Yes, self-employed contractors and attorneys in Lehi can purchase individual health insurance through HealthCare.gov. Depending on your income, you may qualify for significant subsidies (Premium Tax Credits) to lower your monthly premiums, making coverage more affordable. Utah expanded Medicaid in 2020, offering another option for individuals with lower incomes.
What types of plans are available on the HealthCare.gov marketplace in Lehi, Utah?

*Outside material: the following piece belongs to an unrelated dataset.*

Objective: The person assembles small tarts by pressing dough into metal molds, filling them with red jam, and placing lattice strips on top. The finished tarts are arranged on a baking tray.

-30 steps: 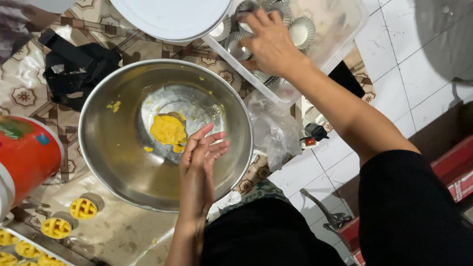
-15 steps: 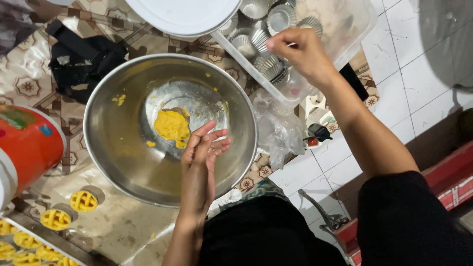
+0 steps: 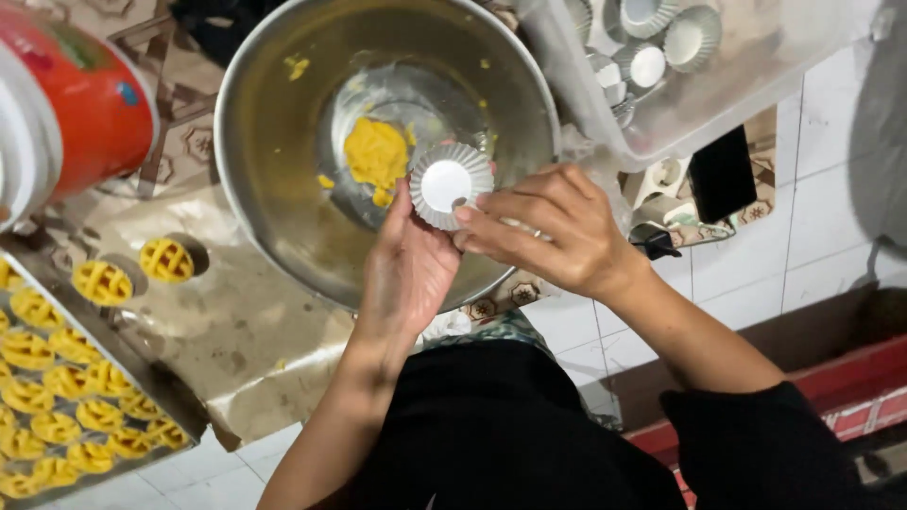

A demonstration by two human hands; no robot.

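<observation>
- While both hands pinch it, small fluted tin mould (image 3: 451, 184) sits empty, silver — left hand (image 3: 411, 269) beneath, right hand (image 3: 553, 231) gripping its rim.
- Steel bowl (image 3: 283, 142) behind holds yellow dough (image 3: 375, 151).

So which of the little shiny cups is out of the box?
The fluted tin mould held between both hands over the metal bowl; the others sit in the clear plastic box.

Small fluted metal tart mould (image 3: 451, 184): round, silver, crimped rim, flat pale base, empty. Open side faces up toward the camera, slightly tilted. Sits at 12 o'clock of the left hand (image 3: 408, 269), on its fingertips; right hand (image 3: 548, 227) pinches its rim from 4 o'clock. It hangs over the steel bowl's inner wall.
</observation>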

In Lehi, which is part of Utah Rating Area 4, the HealthCare.gov marketplace offers Health Maintenance Organization (HMO) and Exclusive Provider Organization (EPO) plans. PPO plans are not available on-exchange in Utah. These plans vary in network structure, out-of-pocket costs, and monthly premiums, with metal tiers like Bronze, Silver, Gold, and Platinum.
How do I choose the best health insurance plan as a self-employed professional?

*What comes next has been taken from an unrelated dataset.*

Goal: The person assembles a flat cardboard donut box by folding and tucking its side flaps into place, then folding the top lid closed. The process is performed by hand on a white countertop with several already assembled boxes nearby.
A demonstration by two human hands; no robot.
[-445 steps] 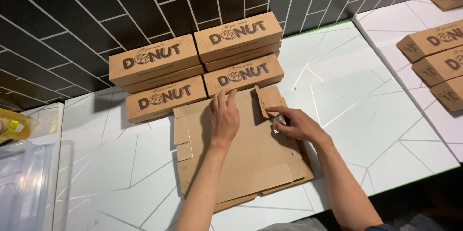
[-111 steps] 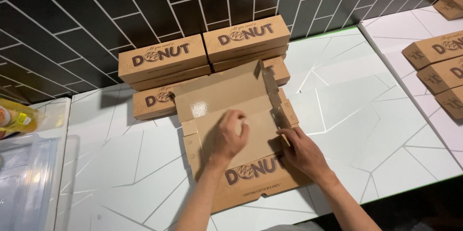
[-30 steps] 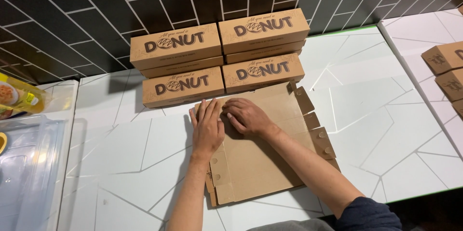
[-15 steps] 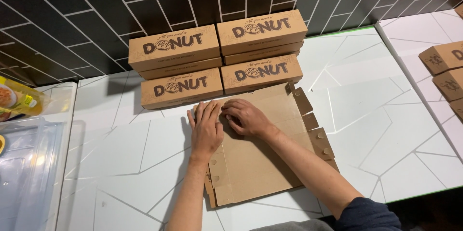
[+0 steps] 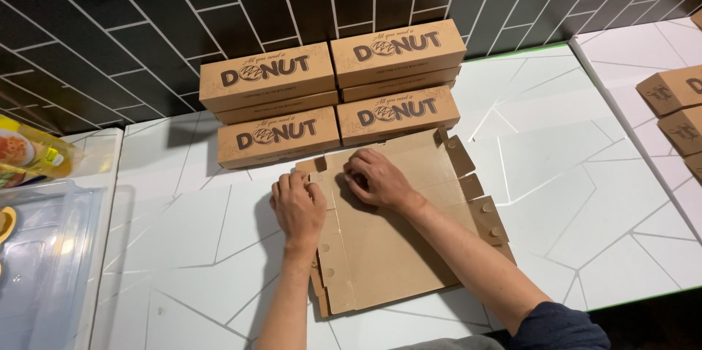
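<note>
Barely moved: both hands stay pressed on the flat cardboard box blank.
Left hand fingers together on its 10 o'clock flap; right hand fingers curled at 12, gripping nothing.

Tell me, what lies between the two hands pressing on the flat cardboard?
In the head view, only a narrow strip of the flat cardboard sheet shows between the left hand and the right hand; nothing else lies there.

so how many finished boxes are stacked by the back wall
4: upper left box on lower left box, upper right box on lower right box. More boxes sit at the right edge.
</note>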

Choosing the best plan depends on your expected healthcare usage and financial situation. If you anticipate frequent medical care, a Gold or Platinum plan with higher premiums but lower out-of-pocket costs might be better. If you prefer lower monthly payments and use healthcare less often, a Bronze or Silver plan (especially an Enhanced Silver plan with Cost-Sharing Reductions if you qualify) could be more suitable. Consider deductibles, copayments, coinsurance, and the network of doctors and hospitals.
Are there tax deductions for health insurance premiums for self-employed individuals?

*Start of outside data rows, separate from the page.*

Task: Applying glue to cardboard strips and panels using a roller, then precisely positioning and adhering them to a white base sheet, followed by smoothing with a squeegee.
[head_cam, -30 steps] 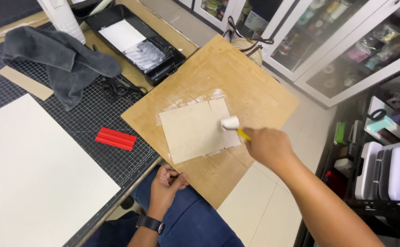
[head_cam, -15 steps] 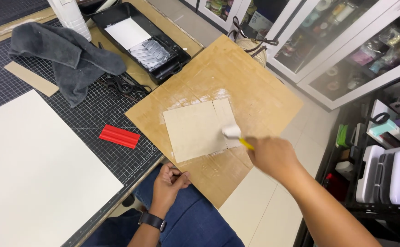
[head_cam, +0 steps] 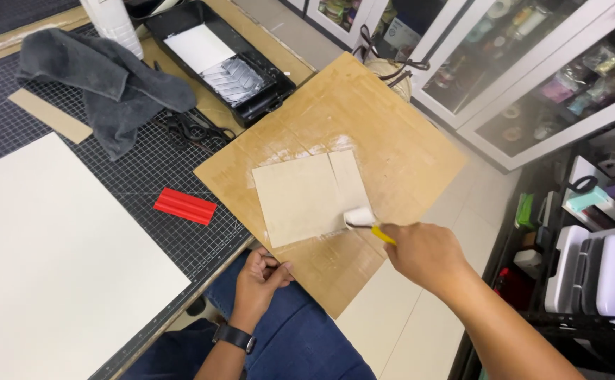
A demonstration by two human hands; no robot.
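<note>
We have our right hand (head_cam: 425, 255) clenched around the yellow handle of a small roller (head_cam: 359, 217), whose white head rests on the lower right corner of the pale card (head_cam: 307, 197). From the hand, the roller head lies toward ten o'clock, and the handle runs along that same line, so the tool's long axis points from four o'clock up to ten o'clock across the card. The card itself lies flat on the brown board (head_cam: 385, 134), with whitish smears around its top and bottom edges. Our left hand (head_cam: 259, 280) is loosely curled at the board's near edge, at about seven o'clock from the card, touching the edge and holding nothing we can make out. The right hand is clearly the nearer one to the roller. Off at nine o'clock a red ribbed block (head_cam: 185, 206) lies on the gridded tabletop (head_cam: 145, 176), well apart from both hands.
</note>
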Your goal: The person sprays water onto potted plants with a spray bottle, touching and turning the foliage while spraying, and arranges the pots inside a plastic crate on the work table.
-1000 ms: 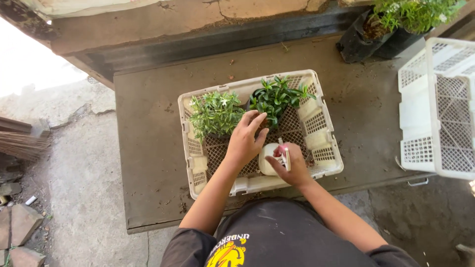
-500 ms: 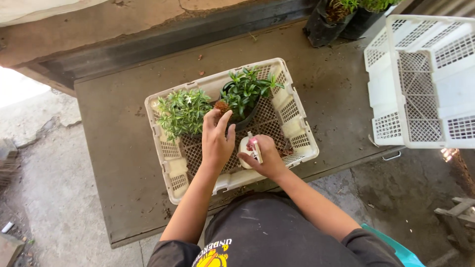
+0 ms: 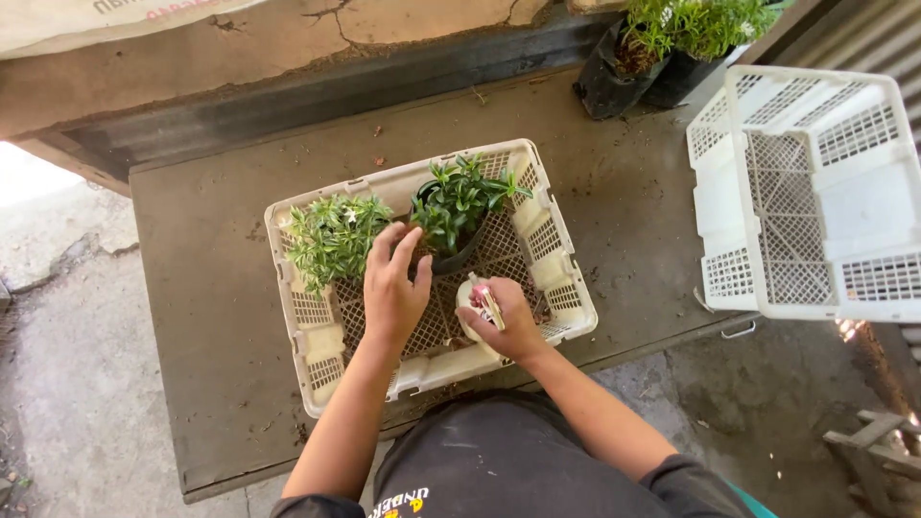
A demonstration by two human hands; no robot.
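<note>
Left hand (image 3: 395,293) touching pot (image 3: 453,257) (mid-crate (image 3: 307,360)), right hand (image 3: 508,321) gripping bottle (image 3: 477,305)

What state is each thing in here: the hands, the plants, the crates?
Left hand: open, fingers on the black pot.
Right hand: shut on small white spray bottle.
Two leafy green plants: upright in the cream plastic lattice crate.
White plastic crate: empty, at the table edge.
Two bagged plants: upright, on the grey table.

Empty white crate (image 3: 815,192) overhanging counter's (image 3: 192,317) right edge. Two black-bagged plants (image 3: 662,48) at far right corner. Cracked concrete ledge (image 3: 288,58) beyond far edge.
</note>
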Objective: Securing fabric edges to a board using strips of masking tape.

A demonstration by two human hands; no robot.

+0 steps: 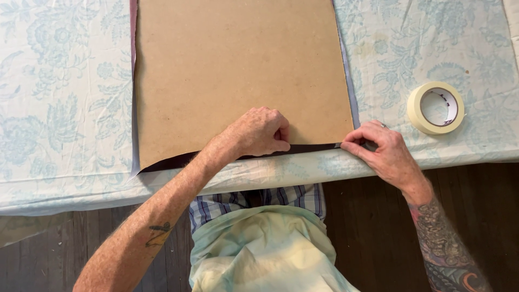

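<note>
Head view: both hands' fingers pinch a dark glossy strip [303,147] along the matte brown board [238,70] edge.

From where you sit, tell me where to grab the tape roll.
Take the tape roll by its outer rim, coming from above with the right hand, the nearer one. It lies flat on the tablecloth with its hole up and free space all round, so one finger could go in the hole and the thumb outside.
</note>
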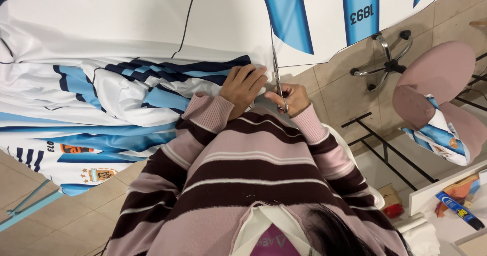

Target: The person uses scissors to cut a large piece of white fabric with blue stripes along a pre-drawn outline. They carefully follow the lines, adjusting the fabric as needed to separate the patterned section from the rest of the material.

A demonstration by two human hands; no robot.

Yes, generally, self-employed individuals who are not eligible to participate in an employer-sponsored health plan (including through a spouse's employer) can deduct the cost of their health insurance premiums. This deduction is taken as an adjustment to income, rather than an itemized deduction, which can reduce your Adjusted Gross Income (AGI). Consult with a tax professional for personalized advice.